_Your goal_
Copy down the listing below exactly, please, including every line.

_Source material_
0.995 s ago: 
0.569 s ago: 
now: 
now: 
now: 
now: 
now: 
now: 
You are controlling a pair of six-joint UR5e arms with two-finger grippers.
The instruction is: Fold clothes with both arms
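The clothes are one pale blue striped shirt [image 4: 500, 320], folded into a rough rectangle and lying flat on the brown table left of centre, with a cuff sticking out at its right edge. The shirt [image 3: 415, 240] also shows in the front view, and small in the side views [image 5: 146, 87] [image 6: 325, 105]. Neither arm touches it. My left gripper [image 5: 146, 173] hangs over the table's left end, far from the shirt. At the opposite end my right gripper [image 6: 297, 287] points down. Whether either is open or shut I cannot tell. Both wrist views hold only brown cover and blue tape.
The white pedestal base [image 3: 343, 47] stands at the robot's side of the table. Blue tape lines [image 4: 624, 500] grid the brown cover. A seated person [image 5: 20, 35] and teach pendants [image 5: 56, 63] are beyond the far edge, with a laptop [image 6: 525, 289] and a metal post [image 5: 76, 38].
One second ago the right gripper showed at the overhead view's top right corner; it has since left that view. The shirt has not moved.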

_Response_
0.995 s ago: 
0.569 s ago: 
now: 
now: 
now: 
now: 
now: 
now: 
You are controlling a pair of six-joint UR5e arms with two-finger grippers.
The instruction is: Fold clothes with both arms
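The clothes are one pale blue striped shirt [image 4: 500, 320], folded into a rough rectangle and lying flat on the brown table left of centre, with a cuff sticking out at its right edge. The shirt [image 3: 415, 240] also shows in the front view, and small in the side views [image 5: 146, 87] [image 6: 325, 105]. Neither arm touches it. My left gripper [image 5: 146, 173] hangs over the table's left end, far from the shirt. At the opposite end my right gripper [image 6: 297, 287] points down. Whether either is open or shut I cannot tell. Both wrist views hold only brown cover and blue tape.
The white pedestal base [image 3: 343, 47] stands at the robot's side of the table. Blue tape lines [image 4: 624, 500] grid the brown cover. A seated person [image 5: 20, 35] and teach pendants [image 5: 56, 63] are beyond the far edge, with a laptop [image 6: 525, 289] and a metal post [image 5: 76, 38].
One second ago the right gripper showed at the overhead view's top right corner; it has since left that view. The shirt has not moved.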

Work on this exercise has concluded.